A U.S. appeals court ruled Tuesday in favor of environmental groups fighting to protect the site of a historic 1920s labor battle between miners and companies in West Virginia from being destroyed by modern coal-mining operations.
In 1921, Blair Mountain in Logan County, West Virginia, was the site of the largest U.S. rebellion since the Civil War — with an estimated 10,000 impoverished coal miners facing off against a militia commissioned by the West Virginia Stone Mountain Mining Co. The coal miners were angry over perceived economic exploitation at a time when organizing unions was difficult in the depression that followed World War I.
After five days of fighting, U.S. President Warren Harding deployed federal troops, who quickly crushed the rebellion. The military intervention marked the first and only time in U.S. history that the federal government used air power against citizens.
The battle saw a new front in 2009, when the Sierra Club and a coalition of local historical associations sued the federal government for removing the Blair Mountain Battlefield from the National Register of Historic Places, a move the group said would open the area to large-scale surface mining.
"The site is considered hallowed ground by many folks in the labor movement and folks who are involved in coal mining in West Virginia," explained Peter Morgan, a Sierra Club attorney.
In 2012, a court threw out the Sierra Club’s claim against the Department of Interior and the National Park Service. However, a U.S. Court of Appeals for the District of Columbia Circuit overturned that decision on Tuesday in a vote of 2-1.
The appeals court found the groups had a right to challenge the government's delisting of the site since their members, including descendants of veterans who fought in the battle, would be harmed if it were altered by mining operations.
Several coal companies own permits to the land but are not currently mining there, the ruling said. The coal companies pushed for the site, which is on privately owned land, to be delisted from the register because of their interest in one day developing the coal resources there, an accompanying opinion added.
The Department of Justice, which represented the government in the case, did not immediately respond to a request for comment.
The West Virginia Coal Association, which represents mining interests in the state, wrote a friend of the court brief supporting the government in the case. West Virginia is the country's second-largest coal producing state, after Wyoming.
"Our overriding concern is a third-party group like the Sierra Club's only interest is putting up another roadblock to mining coal," said Jason Bostic, the association's vice president.
The United Mine Workers of America also submitted a friend of the court brief supporting the environmentalists.
One year before fighting broke out on Blair Mountain, union-busting mercenaries assassinated a pro-union mayor in the southern West Virginia town of Matewan, PBS reported.
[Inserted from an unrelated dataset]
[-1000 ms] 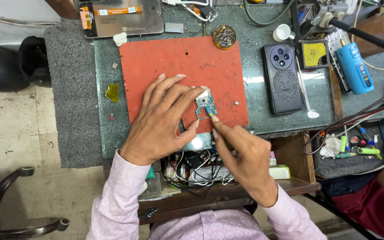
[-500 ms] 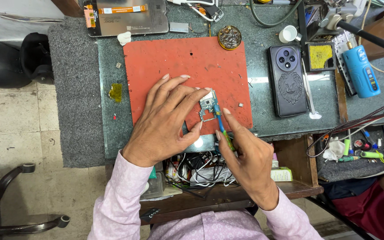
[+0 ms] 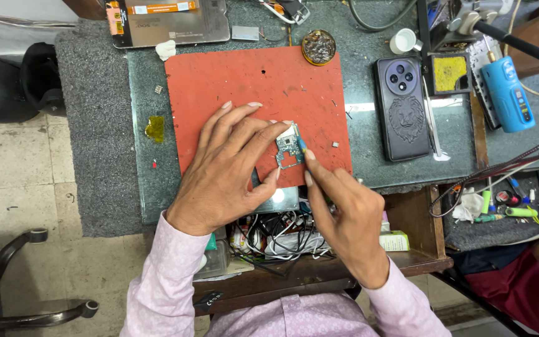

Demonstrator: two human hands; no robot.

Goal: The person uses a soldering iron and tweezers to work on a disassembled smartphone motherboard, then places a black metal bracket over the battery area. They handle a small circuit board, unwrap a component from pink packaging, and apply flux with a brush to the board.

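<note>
Barely shifted since the earlier frame, the left hand (image 3: 229, 165) pinches the small circuit board (image 3: 289, 150) on the red mat (image 3: 251, 87), while the right hand (image 3: 344, 218), just below-right of the board, grips a thin blue-tipped tool (image 3: 301, 143) touching its right edge.

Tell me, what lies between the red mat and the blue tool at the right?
In the head view, a dark phone lies back up between the red mat and the blue tool, with tweezers beside it.

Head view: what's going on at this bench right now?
A person in a pink shirt is working on a small circuit board over a red mat. The left hand pins the board down with its fingertips; the right hand holds a thin blue-tipped tool against the board's edge. A dark phone lies face down to the right.
</note>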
At the time, most states had laws against organizing workers or forming unions — arguing it would slow economic growth.
But for coal miners on the mountain, they had few options because of widespread poverty. The coal companies owned the miners’ homes and paid them in credits that could only be spent in high-priced company-owned stores, according to PBS. If any worker complained about safety or work conditions, they would be fired.
“They were facing big odds. The coal operators had machine guns, they had tommy guns, a lot of high-powered rifles. They even had a small artillery piece up on one of the mountains here,” Doug Estepp, a local historian and area tour guide told PBS.
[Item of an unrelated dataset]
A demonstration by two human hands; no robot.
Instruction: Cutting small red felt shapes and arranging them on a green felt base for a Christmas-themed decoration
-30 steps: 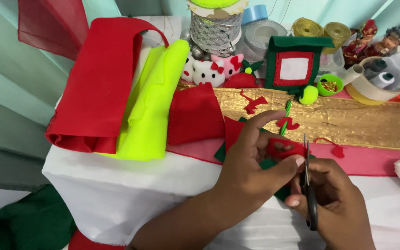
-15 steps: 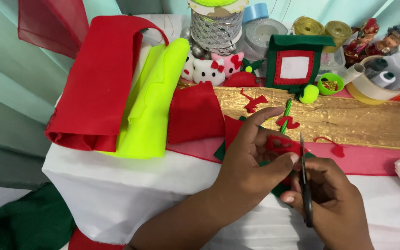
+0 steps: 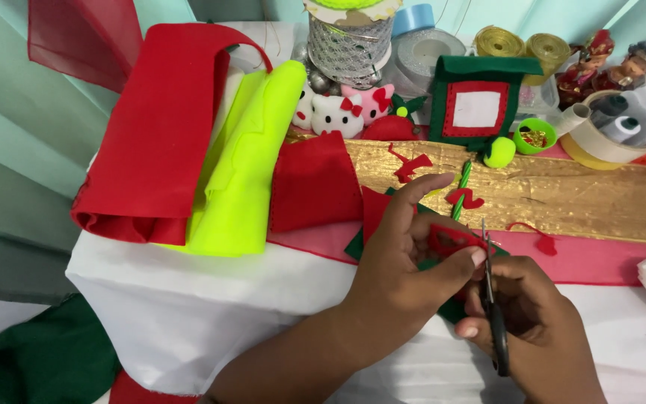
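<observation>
Your hands work near the front edge of the white cloth (image 3: 188,314) that drapes the table, and the open room is small: bare white lies only to the left of your left forearm, while the gold strip (image 3: 585,194) and pink band (image 3: 600,258) run right behind your fingers. Your left hand (image 3: 405,258) pinches a small red felt piece (image 3: 450,241) between thumb and fingers, with green felt (image 3: 354,245) showing beneath it. Your right hand (image 3: 528,322) is clenched around the handles of the dark scissors (image 3: 493,299), whose blades point up into the red piece's right edge. Against the frames from a second and half a second ago, little has shifted: the scissors stood at much the same place, the left hand has held the same pinch, and the piece sits at the same spot over the pink band. To your left, a folded red felt sheet (image 3: 151,135) and a neon yellow-green sheet (image 3: 244,161) lean over the table's back corner, and a smaller red square (image 3: 315,183) lies just beside your left knuckles. Behind the gold strip stand a green-and-red felt frame (image 3: 480,101), small white cat toys (image 3: 334,112), a silver mesh spool (image 3: 349,49) and gold ribbon rolls (image 3: 521,46), crowding the far edge. Small red cutouts (image 3: 411,164) and a green stick (image 3: 459,191) lie on the gold just beyond your fingertips. A tape roll (image 3: 600,142) sits far right.
</observation>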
A survivor of the battle, Paul Maynard, said in a 1970s documentary, “Even the Heavens Weep,” that despite the odds, miners from other states joined the struggle.
“I don’t know, there was thousands around here, but they was coming in from Illinois, Pennsylvania and Ohio, the miners was,” Maynard said. “They told the government that if they didn’t open up Logan County, that they was gonna open it up themselves and blow it away.”